He found his first trap in moments. As he disabled it, he noted that it was a trivial device that created more commotion than damage, and it used an action so simple he could stop it even if it had already triggered. Continuing down the row of data stalks, he found another simple trap. And then another.
By the time he’d reached the end of the first row, he’d found more than a hundred of what he now understood were nuisance schemes planted to serve as distractions. Turning, he shifted over one swath and began processing the adjoining data stalks in his return pass up the field. By the end of that row, he’d found hundreds more nuisance traps.
He fell into a rhythm, zipping up one row and down the next as he moved across the field. With every pass he found yet more nuisance traps, and as the count grew, he began bundling them as midlevel concerns that he’d address after he’d handled the big challenges.
About two-thirds of the way through the data field, he found a nuisance trap that was like the others and so he added it to the bundle.
But something was different. It was trifling, really. The kind of difference that could be explained a million innocent ways. But it nagged at him, so he went back and took a second look.
Reassessing the data, Criss realized what he’d found. As he disabled the trap, he reflected on the cruel nature of Ruga’s efforts.
Each of the four domes had an air generation and purification unit. Critical to survival, these technological wonders had multitiered redundancies to ensure they always functioned. In a pinch, any one of the four units could keep the entire population in air, though just barely.
Ruga had injected a tiny spoof into the air unit supervisor that, if not disabled, would do two things. It would override the air unit health signal and supplant it with a constant message that all was well. At the same time, it would flip logic in the local ops subsystem so all was decidedly not so.
A minus sign to a plus sign. That’s all that changed in the subsystem. Found in a musty cellar of logic, Ruga had taken the time to understand how a particular algorithm worked and then flipped a simple math sign.

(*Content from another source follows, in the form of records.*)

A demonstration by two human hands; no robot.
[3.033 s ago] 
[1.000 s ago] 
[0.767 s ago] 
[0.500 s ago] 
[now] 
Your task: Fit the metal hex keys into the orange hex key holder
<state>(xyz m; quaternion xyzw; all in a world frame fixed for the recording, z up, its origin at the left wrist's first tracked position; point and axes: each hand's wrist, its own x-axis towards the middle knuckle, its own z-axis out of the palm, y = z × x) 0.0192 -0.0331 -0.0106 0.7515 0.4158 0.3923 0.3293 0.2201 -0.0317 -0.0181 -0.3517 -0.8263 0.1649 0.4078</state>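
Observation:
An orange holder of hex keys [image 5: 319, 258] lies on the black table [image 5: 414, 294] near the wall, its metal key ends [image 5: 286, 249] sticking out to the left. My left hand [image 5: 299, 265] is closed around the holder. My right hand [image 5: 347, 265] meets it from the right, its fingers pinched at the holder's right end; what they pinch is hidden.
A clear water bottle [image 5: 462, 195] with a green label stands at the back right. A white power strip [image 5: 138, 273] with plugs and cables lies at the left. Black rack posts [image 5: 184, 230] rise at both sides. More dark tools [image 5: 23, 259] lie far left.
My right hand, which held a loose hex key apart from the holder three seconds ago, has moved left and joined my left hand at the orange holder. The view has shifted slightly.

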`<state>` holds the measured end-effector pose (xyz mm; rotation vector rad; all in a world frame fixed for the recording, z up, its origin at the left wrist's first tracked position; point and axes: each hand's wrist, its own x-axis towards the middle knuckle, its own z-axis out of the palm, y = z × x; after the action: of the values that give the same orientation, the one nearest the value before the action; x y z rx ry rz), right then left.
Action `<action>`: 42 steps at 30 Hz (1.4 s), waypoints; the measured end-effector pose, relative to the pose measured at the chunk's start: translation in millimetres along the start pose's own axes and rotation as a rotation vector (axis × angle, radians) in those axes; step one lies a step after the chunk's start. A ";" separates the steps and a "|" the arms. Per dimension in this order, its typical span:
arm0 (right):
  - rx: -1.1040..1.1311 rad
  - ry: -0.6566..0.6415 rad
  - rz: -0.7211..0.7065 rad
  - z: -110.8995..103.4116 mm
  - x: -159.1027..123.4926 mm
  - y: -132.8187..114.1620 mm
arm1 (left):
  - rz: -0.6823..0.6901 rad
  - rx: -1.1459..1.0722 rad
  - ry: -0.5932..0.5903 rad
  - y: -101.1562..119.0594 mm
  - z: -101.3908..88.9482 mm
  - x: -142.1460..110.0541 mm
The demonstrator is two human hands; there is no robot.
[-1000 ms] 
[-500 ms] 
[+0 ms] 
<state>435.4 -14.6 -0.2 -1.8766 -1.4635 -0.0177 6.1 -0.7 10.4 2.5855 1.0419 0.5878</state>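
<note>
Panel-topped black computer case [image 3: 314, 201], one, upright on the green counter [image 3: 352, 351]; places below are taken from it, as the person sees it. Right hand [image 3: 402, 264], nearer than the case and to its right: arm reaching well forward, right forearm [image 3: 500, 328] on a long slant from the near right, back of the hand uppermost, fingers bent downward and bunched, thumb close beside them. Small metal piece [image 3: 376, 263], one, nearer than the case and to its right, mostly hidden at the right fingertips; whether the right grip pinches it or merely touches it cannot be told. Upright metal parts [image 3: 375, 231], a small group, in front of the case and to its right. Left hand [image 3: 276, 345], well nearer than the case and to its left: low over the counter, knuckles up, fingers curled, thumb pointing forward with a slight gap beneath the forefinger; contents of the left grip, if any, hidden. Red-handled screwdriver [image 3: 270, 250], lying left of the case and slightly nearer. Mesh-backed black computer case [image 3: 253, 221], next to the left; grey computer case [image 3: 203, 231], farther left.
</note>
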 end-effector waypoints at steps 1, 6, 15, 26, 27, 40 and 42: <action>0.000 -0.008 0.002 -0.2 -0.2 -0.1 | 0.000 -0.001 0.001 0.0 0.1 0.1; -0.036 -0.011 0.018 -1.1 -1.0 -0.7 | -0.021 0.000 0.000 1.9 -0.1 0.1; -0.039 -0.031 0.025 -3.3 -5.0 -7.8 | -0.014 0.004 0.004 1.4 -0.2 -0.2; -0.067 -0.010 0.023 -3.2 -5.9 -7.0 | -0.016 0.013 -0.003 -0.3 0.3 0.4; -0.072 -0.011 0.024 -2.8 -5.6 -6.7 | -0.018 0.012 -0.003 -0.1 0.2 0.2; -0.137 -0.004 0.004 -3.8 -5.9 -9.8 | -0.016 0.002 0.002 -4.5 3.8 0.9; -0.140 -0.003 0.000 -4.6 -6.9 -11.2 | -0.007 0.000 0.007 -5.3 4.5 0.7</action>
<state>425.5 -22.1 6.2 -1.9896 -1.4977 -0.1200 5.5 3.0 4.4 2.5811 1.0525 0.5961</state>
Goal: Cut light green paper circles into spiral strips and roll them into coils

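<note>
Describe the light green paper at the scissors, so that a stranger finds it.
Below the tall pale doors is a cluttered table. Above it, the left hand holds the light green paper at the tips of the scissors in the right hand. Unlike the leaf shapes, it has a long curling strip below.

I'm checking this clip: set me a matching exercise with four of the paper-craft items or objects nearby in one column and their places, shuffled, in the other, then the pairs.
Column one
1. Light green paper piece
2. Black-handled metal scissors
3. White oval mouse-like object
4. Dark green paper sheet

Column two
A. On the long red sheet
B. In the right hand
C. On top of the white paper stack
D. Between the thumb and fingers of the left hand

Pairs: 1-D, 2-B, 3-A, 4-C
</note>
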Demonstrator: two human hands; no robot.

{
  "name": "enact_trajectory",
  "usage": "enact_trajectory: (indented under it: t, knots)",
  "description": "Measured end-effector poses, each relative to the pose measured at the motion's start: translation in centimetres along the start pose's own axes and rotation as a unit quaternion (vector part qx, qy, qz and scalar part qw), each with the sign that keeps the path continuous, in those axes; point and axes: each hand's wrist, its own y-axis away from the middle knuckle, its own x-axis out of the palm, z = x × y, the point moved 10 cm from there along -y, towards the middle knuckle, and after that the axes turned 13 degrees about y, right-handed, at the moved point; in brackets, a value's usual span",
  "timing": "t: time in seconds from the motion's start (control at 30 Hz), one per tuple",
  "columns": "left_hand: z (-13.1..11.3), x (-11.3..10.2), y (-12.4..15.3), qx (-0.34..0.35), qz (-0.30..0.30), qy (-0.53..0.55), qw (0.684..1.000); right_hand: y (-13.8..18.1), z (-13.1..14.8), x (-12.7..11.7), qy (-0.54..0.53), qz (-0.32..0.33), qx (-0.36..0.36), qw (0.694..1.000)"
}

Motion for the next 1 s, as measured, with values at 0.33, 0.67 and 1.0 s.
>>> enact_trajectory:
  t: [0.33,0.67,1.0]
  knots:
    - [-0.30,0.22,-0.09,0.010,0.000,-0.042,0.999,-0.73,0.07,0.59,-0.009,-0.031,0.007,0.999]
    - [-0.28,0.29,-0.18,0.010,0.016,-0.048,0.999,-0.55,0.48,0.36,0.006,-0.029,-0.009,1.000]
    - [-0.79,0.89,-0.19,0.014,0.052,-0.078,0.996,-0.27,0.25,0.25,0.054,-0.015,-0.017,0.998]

So small a tweak, it was difficult for Criss to detect. And when activated, it would cause the subsystem to take actions that spiraled into tragedy.
When vibrations occurred in the huge air distribution fans, the ops subsystem worked to subtract out the unwanted shaking. But with the change in math sign, Ruga’s subsystem would now add more vibration. And when the temperature in the oxygen production reactors started to rise, rather than acting to reduce the heat as it should, it would now act to increase it.
The “opposite” actions would compound. In seconds, the giant fans would shake themselves apart and the reactors would rupture.
And for moments more, the spline would continue to read that all was well.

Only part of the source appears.